Before her fellow waitress could respond, one of Hope’s regulars burst through the door. “Y’all have to come see this. Johnny Scott is walking around town in nothing but a pair of sweatpants.”
Becky took off running, nearly knocking down Hope in her haste to get out the door. Slowly, Hope walked toward the front window of the restaurant and peered through the lace curtains. And there he was. Johnny Scott, jaw set with determination, walking into each restaurant that lined the block, one by one, and coming back out. Moving on to the next.
It would take him another three minutes to reach this restaurant.
A sound of joy broke from her mouth. No way was she going to make him wait that long.
Hope ripped off her apron and ran through the near-empty restaurant, bursting through the door. Traffic had stopped to watch the Shirtless Johnny Scott Parade, so she wandered into the middle of the street, waiting, and a moment later when Johnny left the Chinese takeout place on the counter, signing an autograph without so much as a pause in his step, Hope called his name.

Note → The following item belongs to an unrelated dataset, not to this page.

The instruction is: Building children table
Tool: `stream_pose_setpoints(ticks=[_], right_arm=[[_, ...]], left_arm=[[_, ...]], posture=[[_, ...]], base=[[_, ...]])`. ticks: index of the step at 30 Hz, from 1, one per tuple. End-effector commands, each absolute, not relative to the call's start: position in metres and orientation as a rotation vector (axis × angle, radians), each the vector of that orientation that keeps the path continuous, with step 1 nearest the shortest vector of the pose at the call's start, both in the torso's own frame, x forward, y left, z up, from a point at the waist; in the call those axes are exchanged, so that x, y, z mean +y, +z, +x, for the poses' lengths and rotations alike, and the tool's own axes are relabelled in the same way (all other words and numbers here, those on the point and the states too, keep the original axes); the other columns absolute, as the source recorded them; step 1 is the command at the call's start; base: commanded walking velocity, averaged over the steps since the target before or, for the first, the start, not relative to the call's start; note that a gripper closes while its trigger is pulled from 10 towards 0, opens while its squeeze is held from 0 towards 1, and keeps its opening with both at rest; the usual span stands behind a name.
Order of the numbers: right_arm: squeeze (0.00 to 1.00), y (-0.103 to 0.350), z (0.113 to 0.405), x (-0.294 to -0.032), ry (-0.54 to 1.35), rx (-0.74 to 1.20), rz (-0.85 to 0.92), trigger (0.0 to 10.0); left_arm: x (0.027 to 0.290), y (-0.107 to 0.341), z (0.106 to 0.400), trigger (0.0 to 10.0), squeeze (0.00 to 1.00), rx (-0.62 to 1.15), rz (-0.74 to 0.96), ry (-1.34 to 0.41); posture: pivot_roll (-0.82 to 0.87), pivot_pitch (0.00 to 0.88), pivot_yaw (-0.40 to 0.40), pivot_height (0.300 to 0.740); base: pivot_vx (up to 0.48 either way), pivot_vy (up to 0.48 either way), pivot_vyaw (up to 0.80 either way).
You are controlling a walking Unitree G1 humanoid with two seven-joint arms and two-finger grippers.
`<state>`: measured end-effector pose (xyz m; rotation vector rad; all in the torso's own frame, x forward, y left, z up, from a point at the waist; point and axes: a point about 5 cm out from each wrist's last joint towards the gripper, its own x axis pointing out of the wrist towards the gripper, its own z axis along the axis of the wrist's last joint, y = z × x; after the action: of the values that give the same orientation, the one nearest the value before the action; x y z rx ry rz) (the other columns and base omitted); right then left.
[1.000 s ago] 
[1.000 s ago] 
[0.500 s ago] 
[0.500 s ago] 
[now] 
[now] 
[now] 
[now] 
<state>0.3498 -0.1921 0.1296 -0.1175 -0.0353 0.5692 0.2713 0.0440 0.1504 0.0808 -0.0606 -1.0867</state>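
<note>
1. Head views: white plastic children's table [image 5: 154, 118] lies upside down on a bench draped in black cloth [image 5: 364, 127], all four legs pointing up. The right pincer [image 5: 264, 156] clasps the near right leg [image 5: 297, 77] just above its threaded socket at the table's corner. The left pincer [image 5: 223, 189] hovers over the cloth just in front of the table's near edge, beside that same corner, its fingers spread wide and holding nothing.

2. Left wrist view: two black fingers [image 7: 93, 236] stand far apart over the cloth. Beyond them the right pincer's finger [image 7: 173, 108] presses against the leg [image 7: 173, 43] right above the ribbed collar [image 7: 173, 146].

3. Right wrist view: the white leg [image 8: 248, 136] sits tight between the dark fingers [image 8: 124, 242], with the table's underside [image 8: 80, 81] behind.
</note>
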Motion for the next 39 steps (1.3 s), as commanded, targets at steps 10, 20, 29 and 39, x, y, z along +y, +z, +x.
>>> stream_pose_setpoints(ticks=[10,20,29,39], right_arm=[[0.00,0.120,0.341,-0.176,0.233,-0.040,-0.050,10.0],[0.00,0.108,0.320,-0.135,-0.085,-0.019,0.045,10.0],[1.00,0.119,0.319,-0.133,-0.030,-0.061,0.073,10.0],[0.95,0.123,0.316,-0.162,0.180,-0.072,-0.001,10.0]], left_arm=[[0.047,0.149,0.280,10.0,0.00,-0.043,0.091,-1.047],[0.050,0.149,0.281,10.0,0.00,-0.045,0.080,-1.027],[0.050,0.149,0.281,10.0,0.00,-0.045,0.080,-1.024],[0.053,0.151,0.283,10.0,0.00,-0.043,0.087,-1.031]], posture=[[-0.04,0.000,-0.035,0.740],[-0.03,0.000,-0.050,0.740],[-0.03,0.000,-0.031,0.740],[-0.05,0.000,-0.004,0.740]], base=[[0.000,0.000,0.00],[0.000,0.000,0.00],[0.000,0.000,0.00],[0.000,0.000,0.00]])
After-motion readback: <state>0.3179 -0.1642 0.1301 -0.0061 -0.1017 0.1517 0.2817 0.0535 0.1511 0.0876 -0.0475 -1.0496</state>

Johnny halted in place and his reaction to seeing Hope was breathtaking.
He doubled over, resting with his hands on his knees a moment, before he straightened and started weaving his way around stopped cars, closing in on her like a heat-seeking missile.

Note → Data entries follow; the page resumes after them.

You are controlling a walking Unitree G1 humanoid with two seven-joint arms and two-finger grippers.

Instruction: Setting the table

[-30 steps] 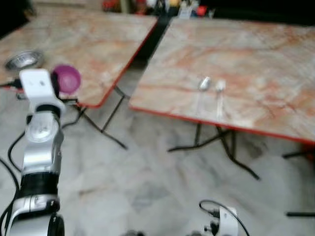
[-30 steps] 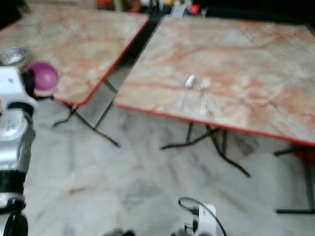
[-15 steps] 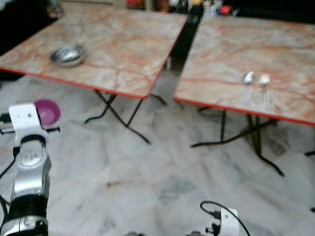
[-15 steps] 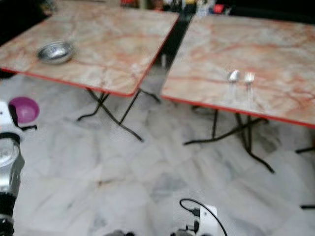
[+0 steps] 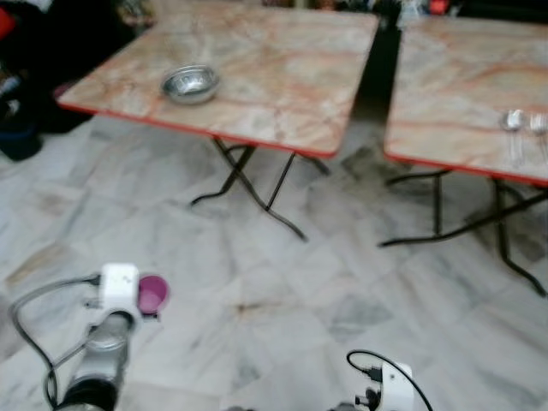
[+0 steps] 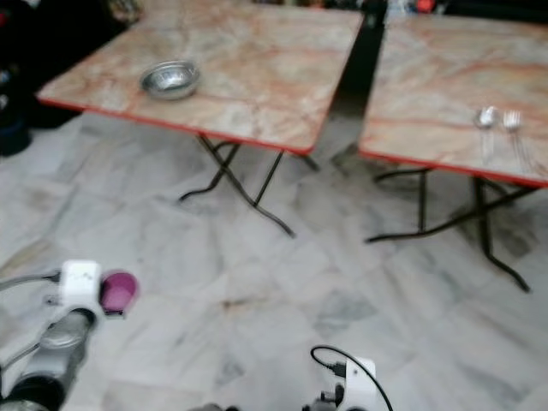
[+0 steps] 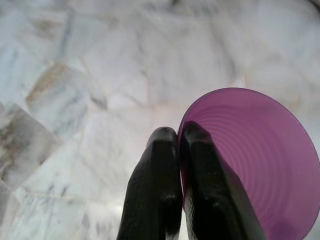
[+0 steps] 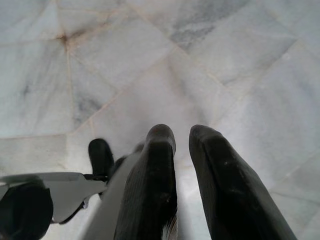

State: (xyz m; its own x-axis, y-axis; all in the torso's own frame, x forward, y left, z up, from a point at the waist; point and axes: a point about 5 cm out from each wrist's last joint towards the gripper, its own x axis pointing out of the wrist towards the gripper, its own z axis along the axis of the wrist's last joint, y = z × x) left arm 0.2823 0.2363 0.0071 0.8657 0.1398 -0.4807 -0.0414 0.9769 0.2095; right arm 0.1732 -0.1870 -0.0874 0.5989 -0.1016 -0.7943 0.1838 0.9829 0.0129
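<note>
Holding a round purple plastic bowl (image 7: 255,165) by its rim, the left gripper (image 7: 179,137) hung low over the pale marble floor (image 5: 257,282). Its two black fingers (image 7: 160,180) were pressed tight together, one on each side of the bowl's thin edge. The left arm (image 5: 107,342) showed at the bottom left of the head views.

Further off stood a folding table with a pink marble top and red edge (image 5: 282,68). A shiny round metal bowl (image 5: 190,83) sat near its front left corner.

To the right stood a second table of the same kind (image 5: 462,94). A metal spoon (image 5: 513,122) and a metal fork (image 5: 539,125) lay side by side near its front edge.

The right gripper (image 8: 182,137) hung down over the floor with its fingers a little apart, holding nothing.
</note>
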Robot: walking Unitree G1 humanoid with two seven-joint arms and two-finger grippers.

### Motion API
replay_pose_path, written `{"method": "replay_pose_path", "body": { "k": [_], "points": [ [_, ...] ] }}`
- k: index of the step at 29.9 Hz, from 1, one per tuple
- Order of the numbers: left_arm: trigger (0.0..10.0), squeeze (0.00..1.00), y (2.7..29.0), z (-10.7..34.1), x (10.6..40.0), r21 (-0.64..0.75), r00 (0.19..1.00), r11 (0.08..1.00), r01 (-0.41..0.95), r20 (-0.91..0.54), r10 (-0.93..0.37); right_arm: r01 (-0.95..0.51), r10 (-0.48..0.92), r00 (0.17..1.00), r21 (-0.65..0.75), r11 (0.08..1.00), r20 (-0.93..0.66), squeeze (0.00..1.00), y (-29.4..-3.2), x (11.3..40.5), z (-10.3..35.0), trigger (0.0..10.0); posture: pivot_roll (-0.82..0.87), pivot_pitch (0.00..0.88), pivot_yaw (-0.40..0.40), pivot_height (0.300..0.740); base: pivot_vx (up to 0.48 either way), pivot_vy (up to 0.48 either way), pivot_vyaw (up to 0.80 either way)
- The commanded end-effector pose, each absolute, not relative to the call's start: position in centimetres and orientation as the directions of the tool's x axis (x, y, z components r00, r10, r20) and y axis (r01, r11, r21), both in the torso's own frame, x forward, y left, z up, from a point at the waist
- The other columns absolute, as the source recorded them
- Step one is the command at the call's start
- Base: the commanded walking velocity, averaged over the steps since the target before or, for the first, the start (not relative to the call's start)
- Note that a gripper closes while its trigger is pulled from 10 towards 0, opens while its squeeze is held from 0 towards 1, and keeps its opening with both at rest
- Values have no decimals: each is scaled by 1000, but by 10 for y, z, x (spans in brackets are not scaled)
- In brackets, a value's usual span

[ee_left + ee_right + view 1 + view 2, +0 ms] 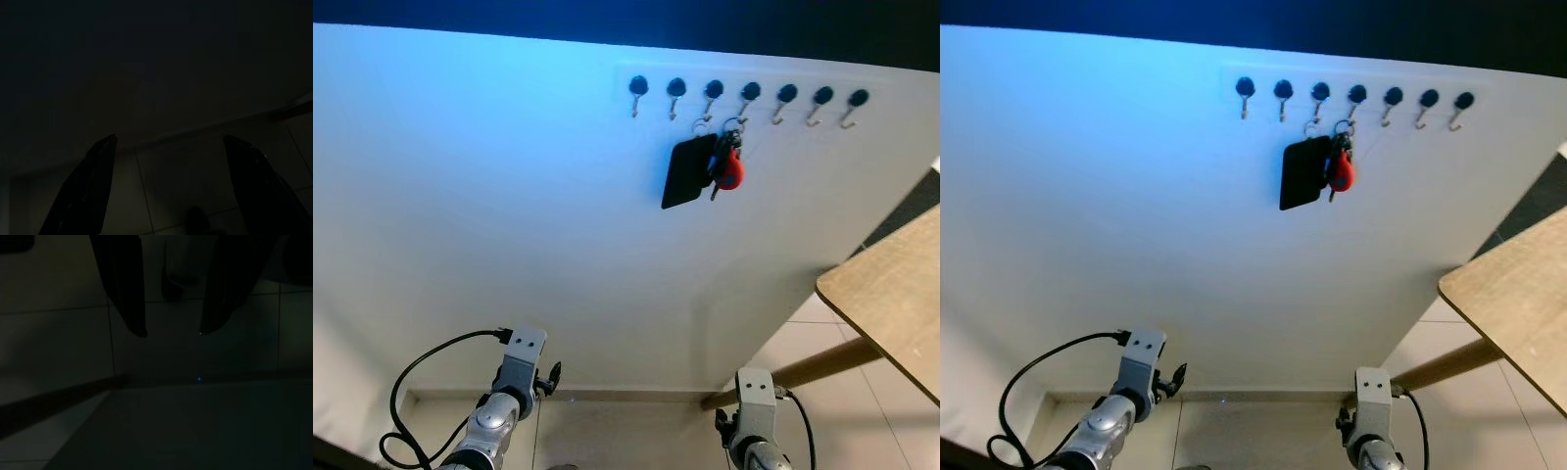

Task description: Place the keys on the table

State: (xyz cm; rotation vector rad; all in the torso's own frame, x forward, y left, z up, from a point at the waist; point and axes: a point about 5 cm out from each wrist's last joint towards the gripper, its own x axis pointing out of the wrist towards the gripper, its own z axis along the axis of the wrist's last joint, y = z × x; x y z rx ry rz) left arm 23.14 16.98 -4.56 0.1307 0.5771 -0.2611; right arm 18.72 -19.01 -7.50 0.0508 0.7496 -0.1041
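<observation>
A bunch of keys with a red fob and a black card-like tag hangs from hooks on a row of round black wall hooks high on the white wall. The wooden table juts in at the right. Both arms hang low at the bottom of the head views, far below the keys. In the dark left wrist view my left gripper stands open over tiled floor. The right wrist view shows my right gripper open, pointing at floor tiles and the wall's base.
The white wall fills most of the view. A slanted wooden table leg runs down to the tiled floor near my right arm. A black cable loops off my left wrist.
</observation>
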Motion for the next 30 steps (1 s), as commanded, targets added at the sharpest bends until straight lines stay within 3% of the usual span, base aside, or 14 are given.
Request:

“I’m sorry,” she breathed when he reached her. “I’m sorry I believed anything you didn’t tell me yourself. I should have known—”
“Yes, you should have.” Johnny kept coming, backing Hope up until her hips met a parked car. His throat worked with emotion as he cupped her face, kissing her mouth like it was a priceless treasure. “I’ll forgive you if you spend the next seventy years with me.”

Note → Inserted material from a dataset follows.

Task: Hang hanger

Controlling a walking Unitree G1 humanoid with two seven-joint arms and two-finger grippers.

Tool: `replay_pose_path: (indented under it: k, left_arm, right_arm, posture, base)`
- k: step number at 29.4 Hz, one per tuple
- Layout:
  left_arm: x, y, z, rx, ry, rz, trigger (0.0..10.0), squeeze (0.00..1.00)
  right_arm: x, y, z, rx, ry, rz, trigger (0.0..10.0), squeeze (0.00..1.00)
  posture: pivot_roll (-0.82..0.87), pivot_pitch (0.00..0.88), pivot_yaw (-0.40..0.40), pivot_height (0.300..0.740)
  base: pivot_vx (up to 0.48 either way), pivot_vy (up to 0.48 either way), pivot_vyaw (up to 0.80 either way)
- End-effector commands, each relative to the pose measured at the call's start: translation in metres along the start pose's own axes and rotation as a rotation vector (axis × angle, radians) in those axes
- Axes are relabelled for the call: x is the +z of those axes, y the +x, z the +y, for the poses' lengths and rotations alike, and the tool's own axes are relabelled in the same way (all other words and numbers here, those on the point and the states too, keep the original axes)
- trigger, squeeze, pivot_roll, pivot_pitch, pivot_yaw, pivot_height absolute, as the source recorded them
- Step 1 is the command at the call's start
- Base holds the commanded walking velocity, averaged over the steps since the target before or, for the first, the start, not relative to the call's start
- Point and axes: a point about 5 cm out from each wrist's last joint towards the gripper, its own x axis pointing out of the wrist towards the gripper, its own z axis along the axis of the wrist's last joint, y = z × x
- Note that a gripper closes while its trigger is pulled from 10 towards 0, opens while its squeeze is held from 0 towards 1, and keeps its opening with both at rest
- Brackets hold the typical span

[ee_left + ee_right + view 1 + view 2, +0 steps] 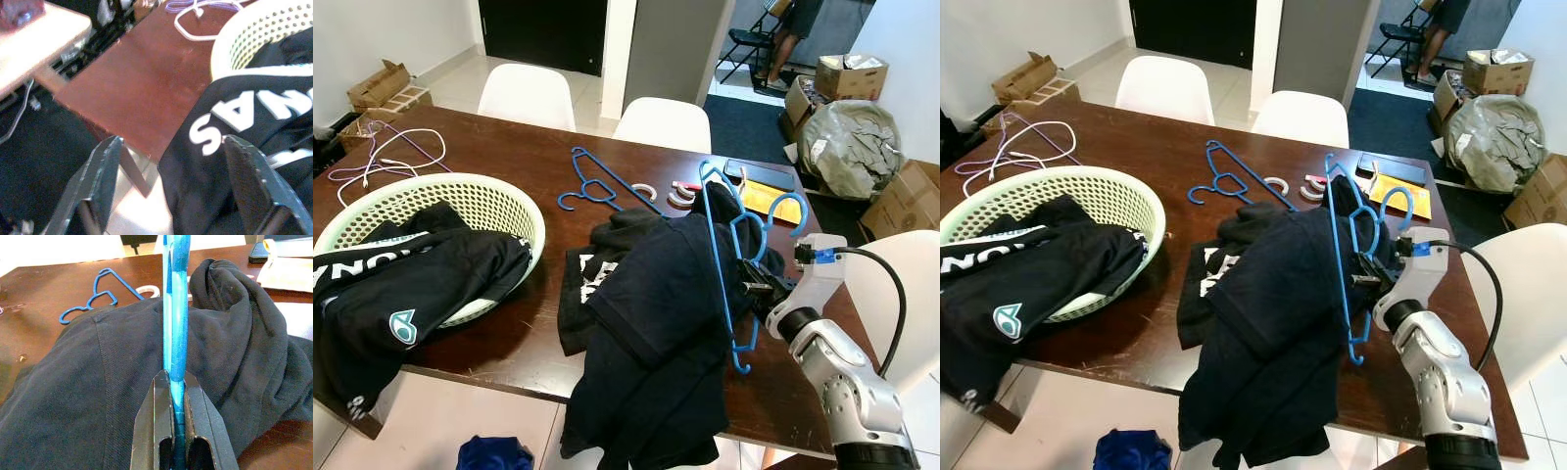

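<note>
1. The right gripper (pixel 177 431) is seen closed tight on a blue hanger (pixel 722 257); in the right wrist view the blue bar is pinched between the two black fingers (pixel 150 431) with no gap left on either side.
2. The hanger is held tilted up above the right part of the brown table (pixel 519 147), its hook end toward the far side and its lower end hanging near the table's front edge.
3. A dark shirt (pixel 656 323) is draped beside and under the hanger; it lies on the table and spills over the front edge. The hanger's long bar is seen running across the cloth.
4. The left gripper (pixel 171 191) is shown wide open and holding nothing; its two fingers are spread above the table's corner and a black garment with white letters (pixel 244 127).
5. That black garment (pixel 401 284) is laid in and over a pale green basket (pixel 499 201) at the table's left side.
6. A second blue hanger (pixel 597 181) lies flat on the table, beyond the shirt and well apart from the held one.
7. Near it, small rings of tape (pixel 644 192), a phone (pixel 759 174) and a yellow sheet (pixel 766 196) are seen.
8. Purple and white cords (pixel 382 162) lie at the far left corner.
9. Two white chairs (pixel 527 95) are placed behind the table, and a third (pixel 901 294) at its right.
</note>
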Motion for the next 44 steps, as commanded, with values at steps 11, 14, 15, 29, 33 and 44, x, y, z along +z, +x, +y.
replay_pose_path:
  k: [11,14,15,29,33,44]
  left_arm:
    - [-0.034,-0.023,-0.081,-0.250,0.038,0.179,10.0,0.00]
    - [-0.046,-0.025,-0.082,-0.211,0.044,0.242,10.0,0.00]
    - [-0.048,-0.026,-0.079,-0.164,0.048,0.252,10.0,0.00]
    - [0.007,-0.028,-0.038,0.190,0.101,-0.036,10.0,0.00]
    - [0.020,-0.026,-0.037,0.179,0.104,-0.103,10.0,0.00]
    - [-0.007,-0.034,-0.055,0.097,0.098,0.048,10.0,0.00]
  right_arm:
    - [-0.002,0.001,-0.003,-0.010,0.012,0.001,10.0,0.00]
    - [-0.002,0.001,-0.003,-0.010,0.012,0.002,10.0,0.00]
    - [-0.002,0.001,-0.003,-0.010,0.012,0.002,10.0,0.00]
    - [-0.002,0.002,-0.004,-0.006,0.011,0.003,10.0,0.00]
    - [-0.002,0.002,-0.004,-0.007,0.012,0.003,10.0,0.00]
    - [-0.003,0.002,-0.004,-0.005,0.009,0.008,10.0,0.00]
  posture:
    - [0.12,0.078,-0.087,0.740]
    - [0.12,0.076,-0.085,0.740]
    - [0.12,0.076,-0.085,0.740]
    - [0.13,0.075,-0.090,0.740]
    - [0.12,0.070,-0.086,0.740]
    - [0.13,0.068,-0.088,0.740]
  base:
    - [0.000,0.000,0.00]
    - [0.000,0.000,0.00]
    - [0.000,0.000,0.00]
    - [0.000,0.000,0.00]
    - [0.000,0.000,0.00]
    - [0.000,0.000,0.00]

Tears flooded her eyes. “Of course I will. I love you.”
“Dammit, I love you, too.” His jaw flexed. “Hope, don’t ever disappear like that again.” He hoisted her up into his arms and buried his face in her neck, squeezing her so tight she could barely breathe. “I was almost convinced you were the muse.”
“The what?”
“It’s a long story.” He lifted a hand and tuc
ked a strand of hair behind her ear, looking at her like she couldn’t possibly be real. “How about we tell it to our grandkids?”
“Yes. Yes.” Heart full to bursting, Hope leaned up and kissed Johnny’s waiting mouth, gasping when he slipped his tongue into her mouth. “Let’s go live,” she murmured. “Let’s do it all together.”
“That’s the plan.” He set off down the street, a rock star carrying a waitress toward a lifetime of adventure. “How do you feel about a ranch, baby?”